TASK DIRECTIONS:
Below is a listing. Return the lines from the one that contains "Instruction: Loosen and" to the one that contains "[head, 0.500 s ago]", both ends included, verbatim and with no pictures.

STORED DATA:

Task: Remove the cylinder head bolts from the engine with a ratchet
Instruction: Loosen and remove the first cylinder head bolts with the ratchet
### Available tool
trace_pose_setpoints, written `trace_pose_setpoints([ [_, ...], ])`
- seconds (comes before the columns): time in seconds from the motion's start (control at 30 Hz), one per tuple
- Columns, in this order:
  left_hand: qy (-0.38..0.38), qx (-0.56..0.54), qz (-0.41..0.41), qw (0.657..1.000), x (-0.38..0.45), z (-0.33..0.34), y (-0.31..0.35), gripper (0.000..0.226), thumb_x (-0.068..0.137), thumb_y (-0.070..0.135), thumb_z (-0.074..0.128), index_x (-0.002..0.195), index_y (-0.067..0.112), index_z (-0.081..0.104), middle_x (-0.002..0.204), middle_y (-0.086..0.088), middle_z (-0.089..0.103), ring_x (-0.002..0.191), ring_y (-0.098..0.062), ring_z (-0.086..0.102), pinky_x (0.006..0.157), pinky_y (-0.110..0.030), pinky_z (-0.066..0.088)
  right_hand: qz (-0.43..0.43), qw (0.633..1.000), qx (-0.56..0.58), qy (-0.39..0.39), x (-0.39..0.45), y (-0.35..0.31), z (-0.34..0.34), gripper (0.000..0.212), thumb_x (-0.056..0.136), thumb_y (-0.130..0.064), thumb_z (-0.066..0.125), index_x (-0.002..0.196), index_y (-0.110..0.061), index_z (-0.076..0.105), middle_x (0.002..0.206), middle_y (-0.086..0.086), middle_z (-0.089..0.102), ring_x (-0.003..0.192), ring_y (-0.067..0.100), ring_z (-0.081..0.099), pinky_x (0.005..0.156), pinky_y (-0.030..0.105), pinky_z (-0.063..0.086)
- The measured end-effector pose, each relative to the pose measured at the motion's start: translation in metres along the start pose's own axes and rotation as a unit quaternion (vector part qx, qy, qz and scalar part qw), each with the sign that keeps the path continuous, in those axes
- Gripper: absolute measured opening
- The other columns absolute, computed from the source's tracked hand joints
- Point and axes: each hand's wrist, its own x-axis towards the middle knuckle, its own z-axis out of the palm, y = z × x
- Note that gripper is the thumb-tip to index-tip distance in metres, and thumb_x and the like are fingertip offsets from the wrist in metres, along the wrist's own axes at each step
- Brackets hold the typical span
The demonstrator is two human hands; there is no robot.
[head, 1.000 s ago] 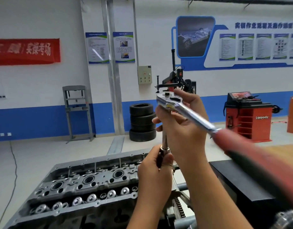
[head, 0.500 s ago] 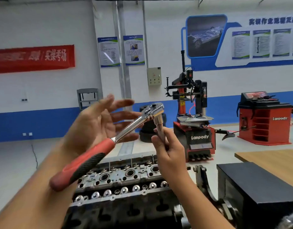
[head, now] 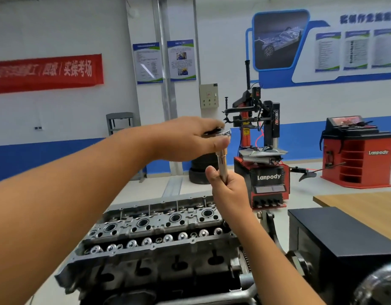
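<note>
The left hand [head: 185, 139] fingers are curled over the ratchet [head: 218, 134] head; the right hand [head: 229, 190] fingers clamp the extension bar [head: 222, 160] below it, above the engine [head: 159, 234].

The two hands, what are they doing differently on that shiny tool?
The left hand lies on top, palm down over the ratchet head; the right hand sits lower, fist closed round the extension bar. The left arm reaches across sideways; the right comes up from below. Both hold the same tool, up in the air above the engine.
</note>
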Motion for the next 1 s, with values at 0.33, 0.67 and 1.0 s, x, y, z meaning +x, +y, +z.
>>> trace_pose_setpoints([
  [0.33,0.230,0.093,0.039,0.968,0.021,0.032,0.011,0.055,0.094,0.071,0.040,0.080,0.023,0.062,0.070,0.003,0.061,0.061,-0.016,0.059,0.054,-0.030,0.039,0.034,0.998,0.041,-0.026,0.006,0.013,-0.009,0.062,0.101,-0.040,0.063,0.064,0.003,0.036,0.053,0.005,0.032,0.044,0.013,0.027,0.042,0.023,0.027],
  [0.67,0.218,0.155,-0.131,0.955,0.027,0.037,0.010,0.062,0.095,0.078,0.032,0.074,0.023,0.050,0.072,0.000,0.055,0.060,-0.017,0.053,0.050,-0.029,0.034,0.016,1.000,0.007,-0.017,0.011,0.020,0.004,0.055,0.096,-0.047,0.064,0.049,-0.031,0.042,0.047,-0.015,0.031,0.043,0.004,0.025,0.043,0.017,0.025],
  [1.0,0.132,0.004,-0.019,0.991,0.026,0.026,-0.009,0.071,0.084,0.082,0.032,0.132,0.040,0.063,0.110,0.015,0.068,0.098,-0.011,0.062,0.077,-0.032,0.045,0.081,0.996,0.005,-0.032,0.005,0.011,-0.007,0.049,0.097,-0.047,0.065,0.060,-0.026,0.040,0.051,-0.008,0.033,0.047,0.011,0.029,0.046,0.026,0.027],
])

ANSWER TO THE PROBLEM:
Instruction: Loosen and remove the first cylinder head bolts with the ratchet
### Available tool
trace_pose_setpoints, written `trace_pose_setpoints([ [_, ...], ])`
- seconds (comes before the columns): time in seconds from the motion's start (control at 30 Hz), one per tuple
- Columns, in this order:
  left_hand: qy (-0.38..0.38), qx (-0.56..0.54), qz (-0.41..0.41), qw (0.657..1.000), x (-0.38..0.45), z (-0.33..0.34), y (-0.31..0.35), gripper (0.000..0.226), thumb_x (-0.068..0.137), thumb_y (-0.070..0.135), thumb_z (-0.074..0.128), index_x (-0.002..0.195), index_y (-0.067..0.112), index_z (-0.081..0.104), middle_x (-0.002..0.204), middle_y (-0.086..0.088), middle_z (-0.089..0.103), ring_x (-0.002..0.191), ring_y (-0.098..0.062), ring_z (-0.086..0.102), pinky_x (0.006..0.157), pinky_y (-0.110..0.030), pinky_z (-0.066..0.088)
  right_hand: qz (-0.43..0.43), qw (0.633..1.000), qx (-0.56..0.58), qy (-0.39..0.39), x (-0.39..0.45), y (-0.35..0.31), z (-0.34..0.34), gripper (0.000..0.212), thumb_x (-0.056..0.136), thumb_y (-0.130..0.064), thumb_z (-0.066..0.125), index_x (-0.002..0.196), index_y (-0.110..0.061), index_z (-0.076..0.105), middle_x (0.002..0.206), middle_y (-0.086..0.086), middle_z (-0.089..0.102), ring_x (-0.003..0.192), ring_y (-0.067..0.100), ring_z (-0.081..0.099), pinky_x (0.005..0.156), pinky_y (-0.030..0.105), pinky_z (-0.063..0.086)
- The measured end-effector pose, each relative to the pose measured at the motion's start: translation in metres along the start pose's own axes and rotation as a unit quaternion (vector part qx, qy, qz and scalar part qw), each with the sign that keeps the path continuous, in those axes
- Gripper: absolute measured opening
- The other columns absolute, computed from the source's tracked hand joints
- Point and axes: each hand's wrist, its own x-axis towards the middle knuckle, its own z-axis out of the palm, y = z × x
- Note that gripper is the thumb-tip to index-tip distance in metres, and thumb_x and the like are fingertip offsets from the wrist in metres, along the wrist's own axes at each step
- Brackets hold the typical span
The demonstrator is two human hands; there is no robot.
[head, 1.000 s ago] 
[head, 0.500 s ago] 

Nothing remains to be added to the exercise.